Contrary to other designers exploring this concept – I aspired to make the individual feel unique rather than neutral or uniform. The collection was based on materials and craftsmanship, combining traditional shoemaking and saddlery hand stitching techniques with modern materials. Using digitally printed vegetable tanned leather, I used a variety of constructions and stitches for all pairs. I used tones of pink and blue, colours that challenge traditional gender normative codes. The thread serves continuously from one shoe to the next, the imperfections reminding the wearer of our collective humanity but also of our individuality.
Can you describe your work in five words?
Handcrafted, juxtaposed, quirky, strange and vibrant.
Why did you choose LCF?
I knew LCF had a leading program in Footwear design with alumni including Jimmy Choo and Patrick Cox. I also liked the cultural diversity at LCF, for instance, in my course, we all came from a different countries, with only one student from the UK. I’m really interested in people and their views, its been amazing to share this experience with my course. Finally, I really loved the idea of being in London while completing my studies. London is such a vibrant city with intense clashes between tradition and modernity, which is also present in my work.

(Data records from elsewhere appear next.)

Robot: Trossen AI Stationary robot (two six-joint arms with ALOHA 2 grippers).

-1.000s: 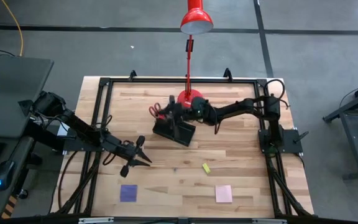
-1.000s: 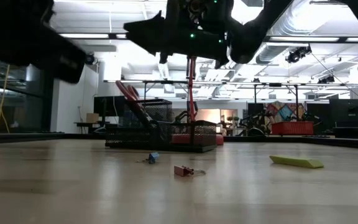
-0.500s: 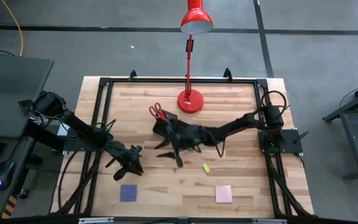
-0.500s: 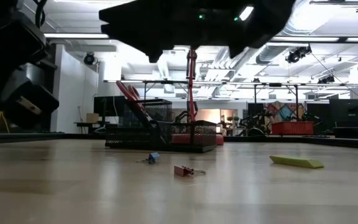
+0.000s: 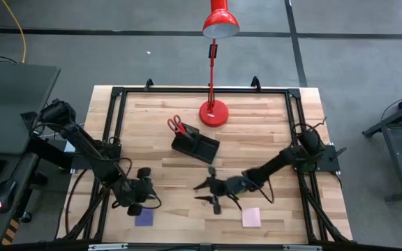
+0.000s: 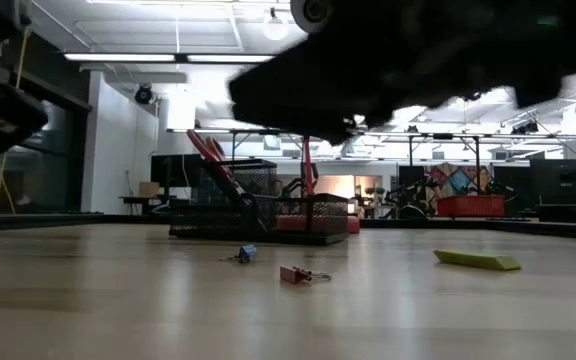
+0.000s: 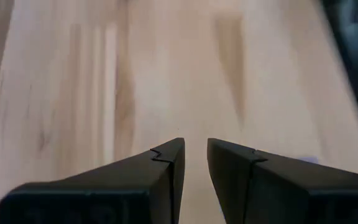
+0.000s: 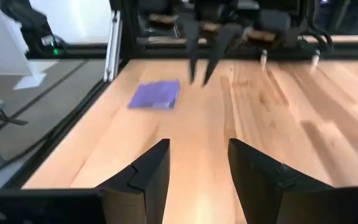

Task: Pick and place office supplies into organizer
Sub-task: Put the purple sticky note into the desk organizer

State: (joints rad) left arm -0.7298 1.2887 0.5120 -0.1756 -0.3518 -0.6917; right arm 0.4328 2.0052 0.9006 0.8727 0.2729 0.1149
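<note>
The black organizer (image 5: 195, 146) stands mid-table, and the red-handled scissors (image 5: 176, 125) stick up out of its far-left end. A purple pad (image 5: 144, 217) and a pink pad (image 5: 250, 217) lie flat near the near edge. My left gripper (image 5: 139, 200) hovers just far-left of the purple pad, fingers pointing down and a little apart (image 7: 195, 155). My right gripper (image 5: 211, 193) is open (image 8: 199, 158), above the near middle of the table and pointing toward the table's left at the purple pad (image 8: 156, 94). The yellow block is hidden in the high view.
The red lamp's base (image 5: 213, 113) stands behind the organizer. In the low view, a blue clip (image 6: 247, 254), a red clip (image 6: 293, 274) and a flat yellow-green piece (image 6: 478, 261) lie on the wood. A black frame rail (image 5: 117, 125) borders the table.
My right gripper has swung from above the organizer toward the near edge and now hangs between the two pads. My left gripper has moved toward the near edge, closer to the purple pad, and tipped its fingers downward. The objects have stayed put.
</note>
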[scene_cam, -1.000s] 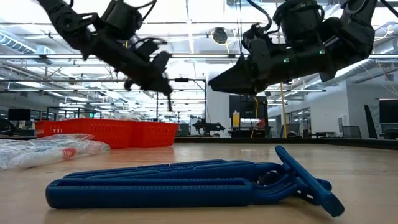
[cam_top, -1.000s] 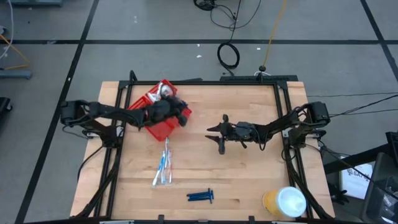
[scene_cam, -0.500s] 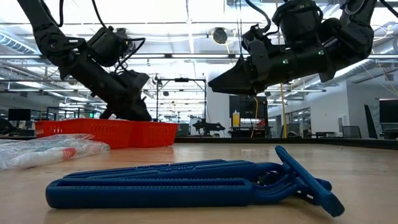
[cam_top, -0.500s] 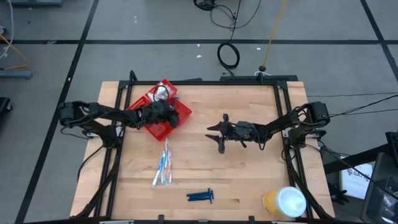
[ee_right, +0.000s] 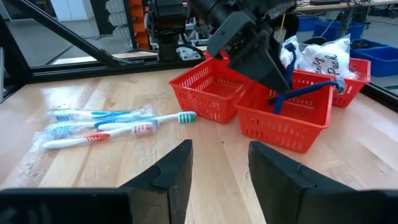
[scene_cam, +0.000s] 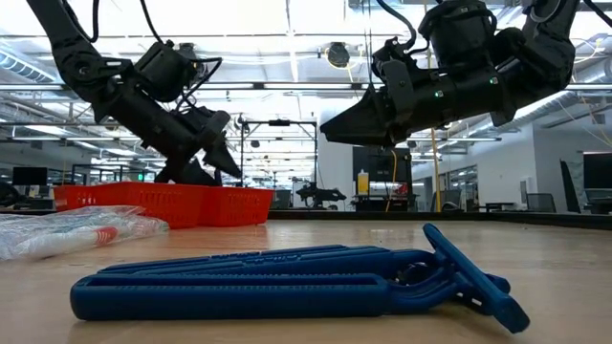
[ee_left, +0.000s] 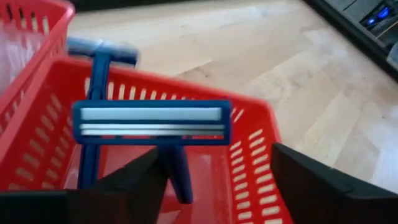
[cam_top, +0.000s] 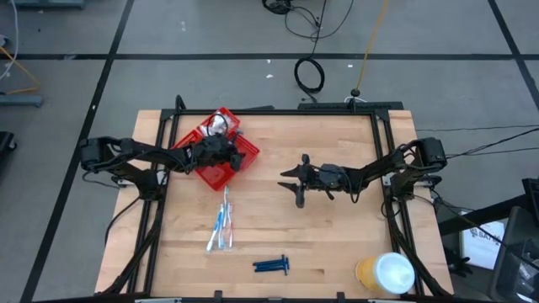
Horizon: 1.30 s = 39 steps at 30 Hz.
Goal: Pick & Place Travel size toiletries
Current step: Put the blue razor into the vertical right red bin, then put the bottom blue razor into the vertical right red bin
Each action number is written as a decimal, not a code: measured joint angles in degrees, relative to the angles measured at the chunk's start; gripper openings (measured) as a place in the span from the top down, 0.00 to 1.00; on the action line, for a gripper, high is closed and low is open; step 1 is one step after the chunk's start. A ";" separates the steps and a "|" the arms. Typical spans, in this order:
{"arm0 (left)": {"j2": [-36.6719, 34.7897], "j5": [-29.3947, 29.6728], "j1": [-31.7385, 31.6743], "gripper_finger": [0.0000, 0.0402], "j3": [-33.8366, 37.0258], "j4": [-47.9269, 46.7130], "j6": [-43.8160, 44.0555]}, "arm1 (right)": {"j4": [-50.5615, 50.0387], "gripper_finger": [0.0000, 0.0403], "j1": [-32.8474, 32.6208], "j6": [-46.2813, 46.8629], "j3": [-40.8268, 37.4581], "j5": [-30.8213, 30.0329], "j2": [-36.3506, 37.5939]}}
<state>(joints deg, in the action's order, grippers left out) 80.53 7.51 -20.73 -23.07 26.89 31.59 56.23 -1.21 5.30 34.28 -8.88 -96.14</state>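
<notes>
Since the earlier frame, the left gripper (cam_top: 229, 156) has lowered over the red slatted plastic tray (cam_top: 221, 172) near the bench's far-left corner, fingers (ee_left: 314, 177) spread. Between them a dark blue razor (ee_left: 149, 121) with a flat rectangular head lies tilted in the tray compartment. The right gripper (cam_top: 290, 181) hovers mid-bench, fingers parted, holding nothing. Thin toothbrushes (cam_top: 221, 225) in clear wrap lie left of centre; blue razors (cam_top: 272, 266) lie near the front edge. The wooden bench is pale and plank-grained.

High looks straight down; low sits table-level; both wrists share red tray (ee_right: 283, 121)
</notes>
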 joint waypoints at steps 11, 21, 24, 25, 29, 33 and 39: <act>-4.20 2.92 0.02 0.16 -0.05 -4.37 -3.43 | -0.02 0.63 0.00 0.02 0.00 0.00 0.00; -5.68 5.68 0.02 0.23 -0.02 -11.66 -4.25 | -0.04 0.64 0.00 0.02 0.00 0.00 0.00; -5.68 5.36 0.26 0.25 -0.02 -8.77 -5.55 | -0.04 0.63 0.00 0.02 0.00 0.00 0.00; -5.68 4.87 0.48 0.26 -0.02 -7.11 -6.03 | -0.04 0.63 -0.02 0.02 0.00 0.00 0.00; -5.68 1.53 2.02 0.28 -0.02 0.49 -8.40 | -0.02 0.63 -0.69 -0.01 0.00 0.27 0.00; -5.68 -0.45 3.69 0.28 -0.04 5.20 -10.19 | -1.49 0.62 -4.29 -1.31 1.18 3.16 0.00; -5.68 -0.40 4.46 0.28 -0.04 5.49 -10.28 | -22.16 0.58 -13.85 -1.65 11.36 3.20 0.00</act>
<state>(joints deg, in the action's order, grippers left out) 74.85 7.11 -16.27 -23.11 32.38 21.32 34.07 -15.07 3.65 45.64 -5.69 -96.14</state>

Does studying an MA help you develop a personal style and express creativity further than a BA?
Yes! I would say the MA is all about developing a personal style and learning to express ourselves in our own way. Throughout the course we set our own research methodologies and worked independently towards our goals. That said, we are constantly bouncing ideas off each other and getting advice from the technicians in the workshops, our course leader and external designers who come to look at our work. In the end we all developed very unique studio methodologies and final outcomes.
What are your plans after graduation, has studying MA Fashion Footwear helped you realise what/where you want to be doing?
Its certainly helped me to narrow it down! The ultimate goal is to open up my own small brand in which I will design and make conceptual footwear for performance, exhibitions and installations as well as bespoke and small batch footwear. For the time being, I plan to work in an existing brand to improve my skills both in footwear design/making and in business management.
What advice would you give to anyone considering studying an MA at LCF?
I would say to prepare as much as you can prior to starting your MA. For instance, start doing the research in the topics that interests you, and find out what is currently being done in that field. The MA goes by really fast and this way you can get the most out of it. That said, be open to experimentation and change, because your project will certainly evolve as you go along, potentially not even resembling your initial ideas.